Best Back to School Deals and Sales for Students (2025)
Every year around July and August, brands drop prices on laptops, tablets, software, and subscriptions specifically for students and teachers. I’ve been tracking these sales since 2009, and the pattern is always the same: the best deals disappear within weeks, and the stragglers aren’t worth your time. If you’re heading back to school (or sending someone back), this is the list I’d use to shop smart in 2026.
I’ve sorted everything by category so you can jump straight to what you need. Some of these are Amazon deals with real discounts. Others are direct from brands like Apple, Wondershare, and Coursera. I only include deals I’ve verified myself, and I’ll keep updating this page as new ones go live.
One thing I want to be upfront about: “back to school” is a marketing phrase that brands love to slap on everything. Not all of these deals are genuinely good. I’ve filtered out the noise and kept only the ones where you’re actually saving real money on products worth buying.

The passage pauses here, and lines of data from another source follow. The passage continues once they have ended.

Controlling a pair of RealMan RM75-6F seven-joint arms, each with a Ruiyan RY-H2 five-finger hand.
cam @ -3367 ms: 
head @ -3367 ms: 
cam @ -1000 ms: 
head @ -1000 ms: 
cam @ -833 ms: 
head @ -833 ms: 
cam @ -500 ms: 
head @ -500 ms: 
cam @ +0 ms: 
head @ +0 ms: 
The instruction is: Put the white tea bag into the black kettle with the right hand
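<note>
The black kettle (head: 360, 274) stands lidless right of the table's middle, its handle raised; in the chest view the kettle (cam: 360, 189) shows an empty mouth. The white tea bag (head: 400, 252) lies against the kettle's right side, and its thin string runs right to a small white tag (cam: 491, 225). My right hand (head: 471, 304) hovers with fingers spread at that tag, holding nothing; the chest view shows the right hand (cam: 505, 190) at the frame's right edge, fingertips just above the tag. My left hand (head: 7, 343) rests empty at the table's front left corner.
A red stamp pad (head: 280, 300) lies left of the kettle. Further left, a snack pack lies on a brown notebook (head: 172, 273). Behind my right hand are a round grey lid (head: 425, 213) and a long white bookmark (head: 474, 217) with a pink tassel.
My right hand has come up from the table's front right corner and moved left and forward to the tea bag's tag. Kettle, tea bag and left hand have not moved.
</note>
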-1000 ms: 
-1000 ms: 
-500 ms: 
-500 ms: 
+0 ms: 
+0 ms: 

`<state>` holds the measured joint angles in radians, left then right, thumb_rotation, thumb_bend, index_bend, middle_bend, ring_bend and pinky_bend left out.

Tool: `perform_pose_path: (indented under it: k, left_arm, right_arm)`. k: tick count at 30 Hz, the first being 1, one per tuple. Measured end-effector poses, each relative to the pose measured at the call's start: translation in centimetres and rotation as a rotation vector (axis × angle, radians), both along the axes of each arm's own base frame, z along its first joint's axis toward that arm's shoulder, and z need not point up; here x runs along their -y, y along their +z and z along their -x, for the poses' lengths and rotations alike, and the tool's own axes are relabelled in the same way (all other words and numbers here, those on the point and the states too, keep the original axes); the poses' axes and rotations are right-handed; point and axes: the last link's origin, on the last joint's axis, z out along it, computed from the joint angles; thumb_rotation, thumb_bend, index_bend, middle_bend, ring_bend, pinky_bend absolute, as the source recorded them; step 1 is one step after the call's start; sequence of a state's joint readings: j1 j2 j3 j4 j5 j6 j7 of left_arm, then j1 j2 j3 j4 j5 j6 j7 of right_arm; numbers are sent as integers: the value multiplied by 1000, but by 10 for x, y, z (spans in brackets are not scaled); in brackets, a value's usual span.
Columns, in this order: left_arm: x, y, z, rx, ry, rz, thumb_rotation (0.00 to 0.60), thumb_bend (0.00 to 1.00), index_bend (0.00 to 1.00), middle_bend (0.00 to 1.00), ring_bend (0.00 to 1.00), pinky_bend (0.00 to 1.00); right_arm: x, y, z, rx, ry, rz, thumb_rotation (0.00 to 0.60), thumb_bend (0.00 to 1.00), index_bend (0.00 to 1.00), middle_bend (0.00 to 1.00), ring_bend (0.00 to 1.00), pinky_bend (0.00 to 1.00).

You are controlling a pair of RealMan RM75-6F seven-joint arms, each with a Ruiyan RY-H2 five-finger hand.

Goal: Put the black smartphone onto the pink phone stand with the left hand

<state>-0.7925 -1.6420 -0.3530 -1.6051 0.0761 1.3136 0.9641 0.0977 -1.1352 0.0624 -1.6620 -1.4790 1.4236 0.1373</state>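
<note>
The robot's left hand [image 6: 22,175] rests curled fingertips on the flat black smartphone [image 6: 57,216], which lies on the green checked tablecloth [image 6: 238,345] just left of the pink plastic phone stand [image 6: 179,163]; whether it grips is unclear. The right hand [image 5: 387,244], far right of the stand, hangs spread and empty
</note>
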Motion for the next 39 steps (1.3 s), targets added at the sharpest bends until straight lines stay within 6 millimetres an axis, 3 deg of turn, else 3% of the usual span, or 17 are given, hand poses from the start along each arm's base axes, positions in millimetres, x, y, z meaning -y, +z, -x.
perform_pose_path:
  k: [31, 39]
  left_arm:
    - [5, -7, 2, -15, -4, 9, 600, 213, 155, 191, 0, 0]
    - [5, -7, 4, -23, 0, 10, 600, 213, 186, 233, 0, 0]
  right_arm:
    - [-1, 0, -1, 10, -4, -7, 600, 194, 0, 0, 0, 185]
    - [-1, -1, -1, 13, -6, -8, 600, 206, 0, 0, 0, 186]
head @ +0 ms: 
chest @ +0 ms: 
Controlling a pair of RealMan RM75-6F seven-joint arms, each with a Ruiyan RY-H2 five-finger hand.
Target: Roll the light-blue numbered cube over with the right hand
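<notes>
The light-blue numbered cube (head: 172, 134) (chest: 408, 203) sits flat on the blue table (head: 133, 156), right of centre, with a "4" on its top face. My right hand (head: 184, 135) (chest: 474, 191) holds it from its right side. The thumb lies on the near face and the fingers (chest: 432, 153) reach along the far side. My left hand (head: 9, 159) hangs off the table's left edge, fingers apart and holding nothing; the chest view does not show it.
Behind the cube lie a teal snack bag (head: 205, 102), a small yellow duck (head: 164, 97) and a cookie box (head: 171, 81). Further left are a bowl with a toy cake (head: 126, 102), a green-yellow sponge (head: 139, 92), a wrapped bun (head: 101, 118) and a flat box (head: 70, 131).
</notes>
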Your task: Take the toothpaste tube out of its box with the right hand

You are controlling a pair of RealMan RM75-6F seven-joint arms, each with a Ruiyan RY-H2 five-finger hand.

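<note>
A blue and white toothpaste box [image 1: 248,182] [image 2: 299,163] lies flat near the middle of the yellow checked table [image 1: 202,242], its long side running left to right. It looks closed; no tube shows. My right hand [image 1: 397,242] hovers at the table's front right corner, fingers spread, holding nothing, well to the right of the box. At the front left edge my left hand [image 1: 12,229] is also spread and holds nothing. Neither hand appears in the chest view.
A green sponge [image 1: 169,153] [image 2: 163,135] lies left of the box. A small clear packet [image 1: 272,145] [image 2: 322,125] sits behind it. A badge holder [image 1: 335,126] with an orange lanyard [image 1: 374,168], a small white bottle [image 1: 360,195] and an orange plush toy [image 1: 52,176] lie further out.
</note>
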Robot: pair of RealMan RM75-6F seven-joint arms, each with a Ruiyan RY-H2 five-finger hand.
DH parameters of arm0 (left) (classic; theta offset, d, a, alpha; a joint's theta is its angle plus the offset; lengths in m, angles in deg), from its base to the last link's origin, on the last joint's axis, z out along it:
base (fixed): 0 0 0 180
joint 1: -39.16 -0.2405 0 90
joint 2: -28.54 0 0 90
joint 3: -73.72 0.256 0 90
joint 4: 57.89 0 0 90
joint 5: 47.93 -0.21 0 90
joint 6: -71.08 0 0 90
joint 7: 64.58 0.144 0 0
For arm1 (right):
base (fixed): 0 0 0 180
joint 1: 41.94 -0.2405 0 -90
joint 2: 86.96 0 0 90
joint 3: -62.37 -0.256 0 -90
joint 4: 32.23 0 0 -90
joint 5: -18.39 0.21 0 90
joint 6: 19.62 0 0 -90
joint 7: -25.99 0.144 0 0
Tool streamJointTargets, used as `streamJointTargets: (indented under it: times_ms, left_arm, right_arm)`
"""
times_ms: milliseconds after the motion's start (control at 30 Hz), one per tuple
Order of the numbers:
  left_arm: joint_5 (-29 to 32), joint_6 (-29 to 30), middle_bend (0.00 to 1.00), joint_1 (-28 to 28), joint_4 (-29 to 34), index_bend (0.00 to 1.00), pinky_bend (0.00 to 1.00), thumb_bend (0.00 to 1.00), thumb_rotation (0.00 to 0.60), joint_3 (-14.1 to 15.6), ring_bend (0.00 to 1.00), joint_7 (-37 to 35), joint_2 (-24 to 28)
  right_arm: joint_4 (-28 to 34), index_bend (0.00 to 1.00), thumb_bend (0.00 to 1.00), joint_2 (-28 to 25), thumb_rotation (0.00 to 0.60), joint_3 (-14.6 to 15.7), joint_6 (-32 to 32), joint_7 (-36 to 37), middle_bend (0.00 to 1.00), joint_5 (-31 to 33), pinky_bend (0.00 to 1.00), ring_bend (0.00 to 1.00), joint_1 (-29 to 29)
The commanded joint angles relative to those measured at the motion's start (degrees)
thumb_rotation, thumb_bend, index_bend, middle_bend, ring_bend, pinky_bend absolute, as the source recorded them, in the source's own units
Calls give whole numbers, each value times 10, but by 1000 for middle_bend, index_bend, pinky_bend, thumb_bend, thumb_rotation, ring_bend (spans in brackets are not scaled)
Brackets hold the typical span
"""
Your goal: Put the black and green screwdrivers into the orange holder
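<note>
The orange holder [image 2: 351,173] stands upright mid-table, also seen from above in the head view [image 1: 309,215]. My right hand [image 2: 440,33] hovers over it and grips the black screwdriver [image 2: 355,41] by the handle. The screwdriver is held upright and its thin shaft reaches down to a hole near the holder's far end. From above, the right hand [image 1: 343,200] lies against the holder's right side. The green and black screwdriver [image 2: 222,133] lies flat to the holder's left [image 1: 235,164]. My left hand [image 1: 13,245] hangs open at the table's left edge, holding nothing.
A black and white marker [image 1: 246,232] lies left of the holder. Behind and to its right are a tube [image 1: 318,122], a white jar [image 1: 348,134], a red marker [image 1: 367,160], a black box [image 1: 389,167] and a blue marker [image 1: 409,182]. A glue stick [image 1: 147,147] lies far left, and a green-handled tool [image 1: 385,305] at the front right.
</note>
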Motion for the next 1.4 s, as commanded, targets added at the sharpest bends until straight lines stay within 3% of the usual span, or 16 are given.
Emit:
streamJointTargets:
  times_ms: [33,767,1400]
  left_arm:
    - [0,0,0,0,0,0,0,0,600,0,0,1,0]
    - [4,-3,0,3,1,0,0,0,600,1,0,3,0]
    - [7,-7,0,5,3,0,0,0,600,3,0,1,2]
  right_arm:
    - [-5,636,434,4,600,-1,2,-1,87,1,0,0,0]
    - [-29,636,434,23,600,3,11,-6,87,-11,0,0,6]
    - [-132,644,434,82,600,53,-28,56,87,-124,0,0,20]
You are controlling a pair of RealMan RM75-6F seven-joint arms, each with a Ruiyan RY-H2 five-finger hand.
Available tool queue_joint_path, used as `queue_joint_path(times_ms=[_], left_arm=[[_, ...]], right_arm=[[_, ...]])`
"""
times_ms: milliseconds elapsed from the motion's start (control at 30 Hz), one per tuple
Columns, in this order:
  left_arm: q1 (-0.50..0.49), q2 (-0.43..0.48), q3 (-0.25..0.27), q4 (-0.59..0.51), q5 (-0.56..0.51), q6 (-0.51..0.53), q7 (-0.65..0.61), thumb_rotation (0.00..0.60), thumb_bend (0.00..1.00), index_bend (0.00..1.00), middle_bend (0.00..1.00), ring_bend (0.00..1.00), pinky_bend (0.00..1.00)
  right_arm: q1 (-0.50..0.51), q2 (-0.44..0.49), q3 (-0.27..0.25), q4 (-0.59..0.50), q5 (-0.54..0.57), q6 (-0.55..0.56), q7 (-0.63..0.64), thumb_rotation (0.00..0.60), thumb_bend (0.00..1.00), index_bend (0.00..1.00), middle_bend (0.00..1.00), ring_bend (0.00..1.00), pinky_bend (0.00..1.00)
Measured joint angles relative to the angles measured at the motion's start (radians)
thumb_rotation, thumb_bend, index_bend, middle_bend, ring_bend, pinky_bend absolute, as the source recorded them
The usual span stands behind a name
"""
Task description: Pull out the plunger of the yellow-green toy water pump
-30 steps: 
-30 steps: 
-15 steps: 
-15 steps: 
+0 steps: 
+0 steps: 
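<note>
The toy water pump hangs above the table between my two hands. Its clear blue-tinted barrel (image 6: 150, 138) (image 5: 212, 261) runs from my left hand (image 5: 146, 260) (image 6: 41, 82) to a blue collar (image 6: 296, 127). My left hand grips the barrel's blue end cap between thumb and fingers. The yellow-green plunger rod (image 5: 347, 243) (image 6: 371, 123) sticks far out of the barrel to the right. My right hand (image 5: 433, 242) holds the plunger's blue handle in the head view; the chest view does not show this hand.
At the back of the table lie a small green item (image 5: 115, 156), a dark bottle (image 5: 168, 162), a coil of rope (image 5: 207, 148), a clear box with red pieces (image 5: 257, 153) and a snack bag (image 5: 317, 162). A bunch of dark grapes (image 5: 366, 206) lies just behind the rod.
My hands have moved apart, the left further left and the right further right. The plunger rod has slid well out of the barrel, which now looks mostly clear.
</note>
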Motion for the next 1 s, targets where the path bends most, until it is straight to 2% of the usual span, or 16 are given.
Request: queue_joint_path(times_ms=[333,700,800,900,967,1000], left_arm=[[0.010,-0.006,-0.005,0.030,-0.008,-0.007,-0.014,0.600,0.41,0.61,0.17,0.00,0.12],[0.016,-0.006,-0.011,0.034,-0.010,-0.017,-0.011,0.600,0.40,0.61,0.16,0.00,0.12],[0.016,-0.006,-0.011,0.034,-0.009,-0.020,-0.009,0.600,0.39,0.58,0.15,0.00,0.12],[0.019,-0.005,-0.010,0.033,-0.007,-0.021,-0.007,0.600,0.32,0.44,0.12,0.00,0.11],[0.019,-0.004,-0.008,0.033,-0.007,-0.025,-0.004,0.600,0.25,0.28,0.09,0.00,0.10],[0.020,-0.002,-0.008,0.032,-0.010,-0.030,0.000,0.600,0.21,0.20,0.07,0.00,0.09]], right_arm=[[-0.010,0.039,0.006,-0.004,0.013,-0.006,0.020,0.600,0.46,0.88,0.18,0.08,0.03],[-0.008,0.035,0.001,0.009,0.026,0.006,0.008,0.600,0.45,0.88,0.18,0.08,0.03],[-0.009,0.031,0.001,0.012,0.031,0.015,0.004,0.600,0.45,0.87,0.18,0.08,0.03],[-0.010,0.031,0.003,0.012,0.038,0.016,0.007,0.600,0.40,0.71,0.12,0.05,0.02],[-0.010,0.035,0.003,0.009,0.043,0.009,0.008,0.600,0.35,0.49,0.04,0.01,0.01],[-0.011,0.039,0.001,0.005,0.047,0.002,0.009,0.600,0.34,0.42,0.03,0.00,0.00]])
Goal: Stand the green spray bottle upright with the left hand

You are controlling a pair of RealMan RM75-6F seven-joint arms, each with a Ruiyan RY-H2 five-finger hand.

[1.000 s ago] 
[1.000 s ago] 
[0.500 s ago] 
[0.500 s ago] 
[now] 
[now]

Best Laptop Deals for Students
A laptop is the single most important purchase you’ll make before the semester starts. I’ve seen students waste money on flashy gaming machines they don’t need, and I’ve seen others suffer through four years on a cheap Chromebook that couldn’t run a spreadsheet properly. The sweet spot for most students is a mid-range ultrabook with at least 8GB of RAM and an SSD. Check my best budget laptops guide if you’re working within tight limits.
Apple MacBook Deals
Apple’s education pricing is consistent and real. You won’t see 50% off a MacBook, but the $100 education discount on MacBook Air and MacBook Pro is the best Apple does outside of refurbished units. During the back to school season, you also get 20% off AppleCare+ and up to $150 in extra credits when trading in an eligible device. These deals are available on the Apple Education Store.
- MacBook Air from $899 (includes $100 education discount)
- MacBook Pro from $1,199 (includes $100 education discount)
- iMac from $1,249 (includes $100 education discount)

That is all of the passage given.